The Toymaker (also known as Robert and the Toymaker) is a 2017 British supernatural horror film written and directed by Andrew Jones. A sequel to the (2016) film The Curse of Robert the Doll and (2015) film Robert and a third installment to the Robert the Doll film series. It stars Erick Hayden, Jo Weil, Nathan Head, Lee Bane and Sophie Willis. The film is about the Nazis pursuing a Toymaker who has acquired a mystical book which gives life to inanimate objects.
Plot
Bavaria, Germany, 1941. Fleeing from the Nazis, Benjamin Hoffman seeks refuge with Christophe Muller and his wife and daughter. He reveals that the Nazis are seeking the occult secrets of a book he carries. SS officer Colonel Ludolf von Alvensleben comes to the house, believing Hoffman is there. In the course of this, he kills Hoffman and the Mullers. However, the Mullers’ teenage daughter Esther escapes with the book and seeks refuge with the toymaker Amos Bluchert before dying. Fascinated with the book, Amos reads from it and uses a spell to bring Robert and other dolls in his workshop to life. However, after seeing the living toys, his assistant Abigail Kendrick becomes fearful and turns Amos in to the Nazis seeking the reward.

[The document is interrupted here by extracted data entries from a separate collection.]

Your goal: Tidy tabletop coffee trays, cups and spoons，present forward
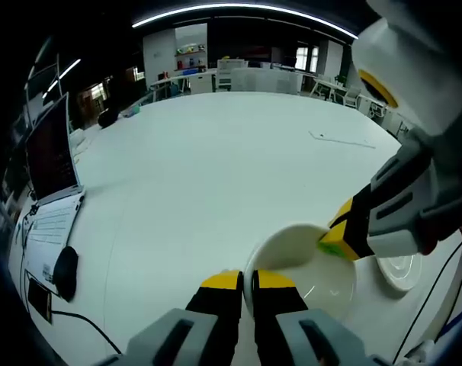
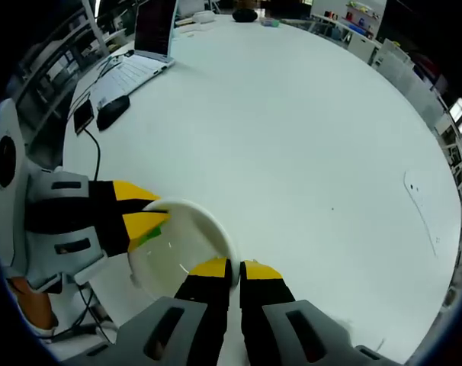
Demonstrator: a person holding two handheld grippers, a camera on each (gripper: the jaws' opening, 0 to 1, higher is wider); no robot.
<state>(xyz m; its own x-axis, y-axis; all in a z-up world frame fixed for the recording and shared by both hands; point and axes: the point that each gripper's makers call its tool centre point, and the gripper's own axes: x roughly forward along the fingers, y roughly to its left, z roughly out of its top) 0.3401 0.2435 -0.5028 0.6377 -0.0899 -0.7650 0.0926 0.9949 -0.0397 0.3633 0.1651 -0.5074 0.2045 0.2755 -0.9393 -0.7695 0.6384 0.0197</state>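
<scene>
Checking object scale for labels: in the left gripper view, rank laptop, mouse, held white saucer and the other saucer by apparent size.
1. Held white saucer, nearest the camera, so likely enlarged.
2. Laptop, edge-on and distorted by the fisheye.
3. Mouse and other saucer look roughly alike; the saucer is partly hidden by the right tool, so unranked.

Bright ceiling strip light point(image 1: 239, 8), fisheye-warped edges, sharp
</scene>
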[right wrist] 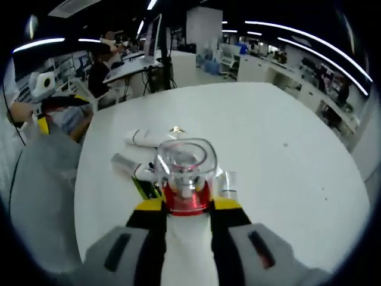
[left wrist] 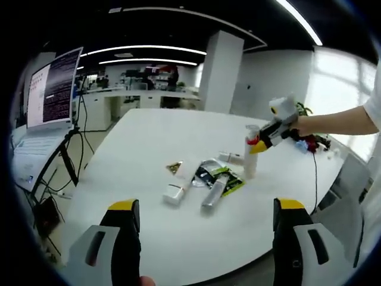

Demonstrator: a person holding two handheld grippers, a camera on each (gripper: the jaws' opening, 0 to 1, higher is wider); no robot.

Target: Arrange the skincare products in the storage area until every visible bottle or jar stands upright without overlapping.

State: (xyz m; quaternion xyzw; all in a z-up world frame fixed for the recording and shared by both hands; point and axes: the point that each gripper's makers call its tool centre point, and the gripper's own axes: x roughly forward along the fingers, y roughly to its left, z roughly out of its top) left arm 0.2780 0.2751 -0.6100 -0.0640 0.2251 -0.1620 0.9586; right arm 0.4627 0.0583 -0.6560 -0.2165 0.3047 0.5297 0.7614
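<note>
Left hand-held gripper (left wrist: pixel 207 223): jaws wide apart, nothing between them, low over the near edge of the surface (left wrist: pixel 149 143), well apart from the products
Right hand-held gripper (right wrist: pixel 187 208): closed on a white bottle (right wrist: pixel 188 244) just under its clear cap (right wrist: pixel 183 164) and red collar; in the left gripper view it comes in from the right (left wrist: pixel 257 143), held by a person's hand (left wrist: pixel 303 125), clamped near the bottle's top
White bottle position: upright (left wrist: pixel 250 161), base at or on the surface, right of the other products
Green-black sachet (left wrist: pixel 221 177): flat on the surface, mid-table, partly under the silver tube
Silver tube (left wrist: pixel 214 192): lying down across the sachet, not upright
White box (left wrist: pixel 174 194): small, lying left of the silver tube, near it
White tube (right wrist: pixel 146 138): lying flat beyond the bottle in the right gripper view
Small gold item (left wrist: pixel 174 168): on the surface left of the sachet, too small to tell what
Small clear jar (right wrist: pixel 227 185): just right of the held bottle, looks upright
Monitor (left wrist: pixel 53 86): on a stand left of the surface, screen lit
</note>
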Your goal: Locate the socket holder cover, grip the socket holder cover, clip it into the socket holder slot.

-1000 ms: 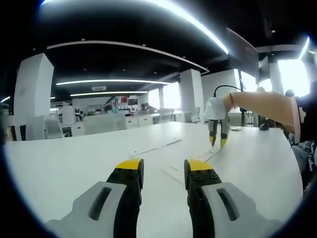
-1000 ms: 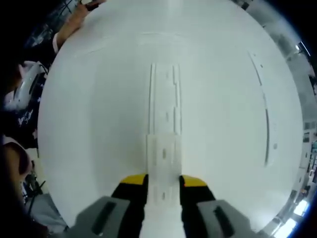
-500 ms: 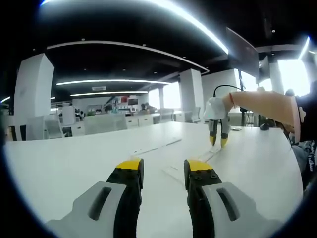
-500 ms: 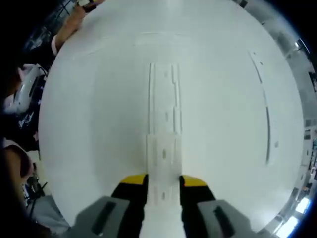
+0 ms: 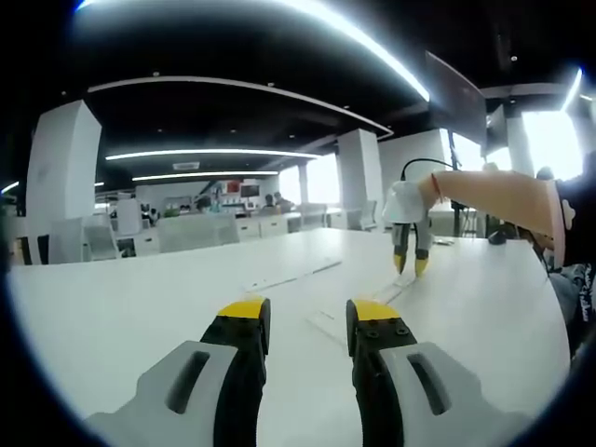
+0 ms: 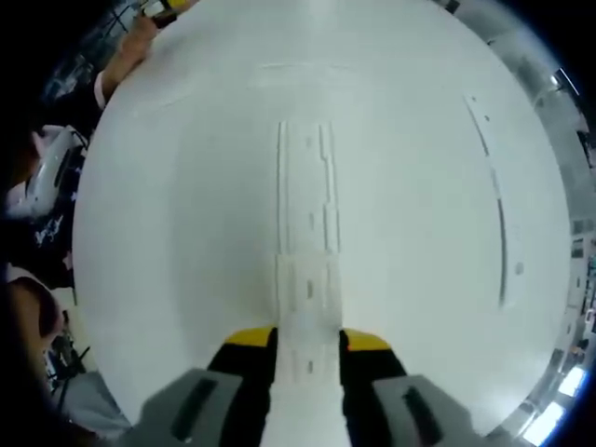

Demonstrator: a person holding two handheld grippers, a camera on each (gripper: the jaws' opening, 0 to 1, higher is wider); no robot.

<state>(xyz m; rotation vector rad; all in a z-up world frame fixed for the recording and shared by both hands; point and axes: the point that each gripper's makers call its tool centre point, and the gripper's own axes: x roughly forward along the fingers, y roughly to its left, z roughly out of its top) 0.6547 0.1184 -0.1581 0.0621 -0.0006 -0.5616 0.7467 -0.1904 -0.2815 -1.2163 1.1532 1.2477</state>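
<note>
In the right gripper view my right gripper (image 6: 308,338) is shut on the white socket holder cover (image 6: 308,307), a flat strip with small slots. The strip's far end lies over the near end of the long white socket holder (image 6: 306,186), which runs away across the white table (image 6: 168,214). From the left gripper view, my left gripper (image 5: 306,315) hovers open over the table with nothing between its fingers. The right gripper (image 5: 411,264) appears there at right, pointing down at the table, held by a person's arm (image 5: 494,198); the holder (image 5: 328,326) lies flat beyond my left jaws.
Another long white strip (image 6: 500,214) lies on the table to the right of the holder. A person's hand (image 6: 126,51) rests at the table's far left edge. Chairs and desks (image 5: 186,231) stand beyond the table in the office.
The right gripper view has shifted slightly; the cover stays gripped over the holder's near end. The left gripper has not moved.
</note>
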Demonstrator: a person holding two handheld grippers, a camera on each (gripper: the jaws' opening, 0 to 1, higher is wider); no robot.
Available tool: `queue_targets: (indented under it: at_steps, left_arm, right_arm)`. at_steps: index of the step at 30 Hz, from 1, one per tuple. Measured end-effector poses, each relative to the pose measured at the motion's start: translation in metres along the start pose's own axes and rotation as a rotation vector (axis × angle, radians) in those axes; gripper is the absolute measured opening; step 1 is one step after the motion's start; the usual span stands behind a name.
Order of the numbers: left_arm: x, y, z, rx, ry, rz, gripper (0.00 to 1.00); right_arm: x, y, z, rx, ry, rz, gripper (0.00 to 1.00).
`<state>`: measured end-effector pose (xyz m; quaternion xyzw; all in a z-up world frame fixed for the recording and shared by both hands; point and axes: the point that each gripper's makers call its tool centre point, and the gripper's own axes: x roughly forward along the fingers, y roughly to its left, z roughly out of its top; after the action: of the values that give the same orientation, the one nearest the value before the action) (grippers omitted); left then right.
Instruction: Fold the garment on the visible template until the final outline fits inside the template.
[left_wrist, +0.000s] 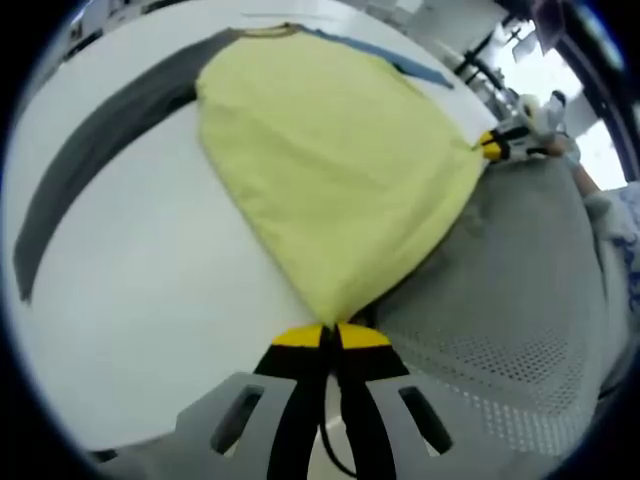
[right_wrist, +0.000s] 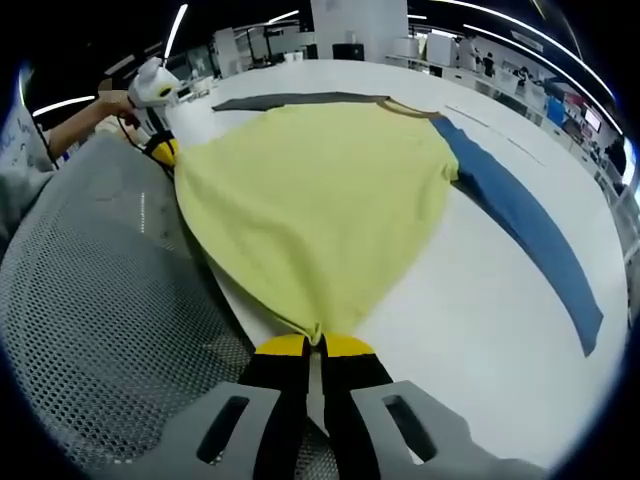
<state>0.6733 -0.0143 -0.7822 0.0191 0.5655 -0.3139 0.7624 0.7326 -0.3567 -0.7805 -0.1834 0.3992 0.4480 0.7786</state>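
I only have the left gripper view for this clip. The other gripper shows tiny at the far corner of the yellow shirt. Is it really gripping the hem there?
Observer: Yes. In the right gripper view the right gripper has its jaws shut on a hem corner of the yellow shirt, with the fabric gathered to a point between the tips.
Operator: And the blue sleeve? I get just a sliver of it.
Observer: The blue sleeve lies stretched out flat on the white table, running away from the shirt's body, not yet folded in.
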Motion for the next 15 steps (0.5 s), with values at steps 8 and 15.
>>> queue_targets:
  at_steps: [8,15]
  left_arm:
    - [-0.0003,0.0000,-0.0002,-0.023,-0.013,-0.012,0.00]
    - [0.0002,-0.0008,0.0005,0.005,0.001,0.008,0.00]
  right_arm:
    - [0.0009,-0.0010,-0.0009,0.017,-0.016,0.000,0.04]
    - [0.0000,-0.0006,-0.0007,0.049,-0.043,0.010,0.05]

Adolf Hitler as Himself (archive footage) (uncredited)
Production
Filming
Filming took place in November 2016 at Tredomen Cottage in Crickhowell and at the Traditional Toys shop in Llantrisant, the Old Natwest Bank building in Bute Street Cardiff, Gwili Railway Station in Carmarthen and the Cardiff Masonic Hall.[1]
Release
The film was released nationwide on August 21, 2017, and was released in DVD on September 5, 2017.[2] The film also released in Netflix on April 30, 2022.[3]
Reception
Moria Reviews gave the film a rating of 2 stars and wrote; I found The Toymaker a somewhat better film than Robert the Doll. That said, it is past the one-hour point before we get to see Robert. It is still the same scrawny immobile puppet it was in the first film, although this time it gets to be accompanied by a couple of other dolls.[4]
Culture Crypt gave the film a negative review and giving the film a review score of 20 and wrote; Even though it rips off what Full Moon already did with its “Puppet Master” series, “Robert and the Toymaker’s” dolls versus Nazis theme should create a playground for midnight movie madness. Yet it ends up being even more intolerably stale and un-fun than the two movies that came before.[5]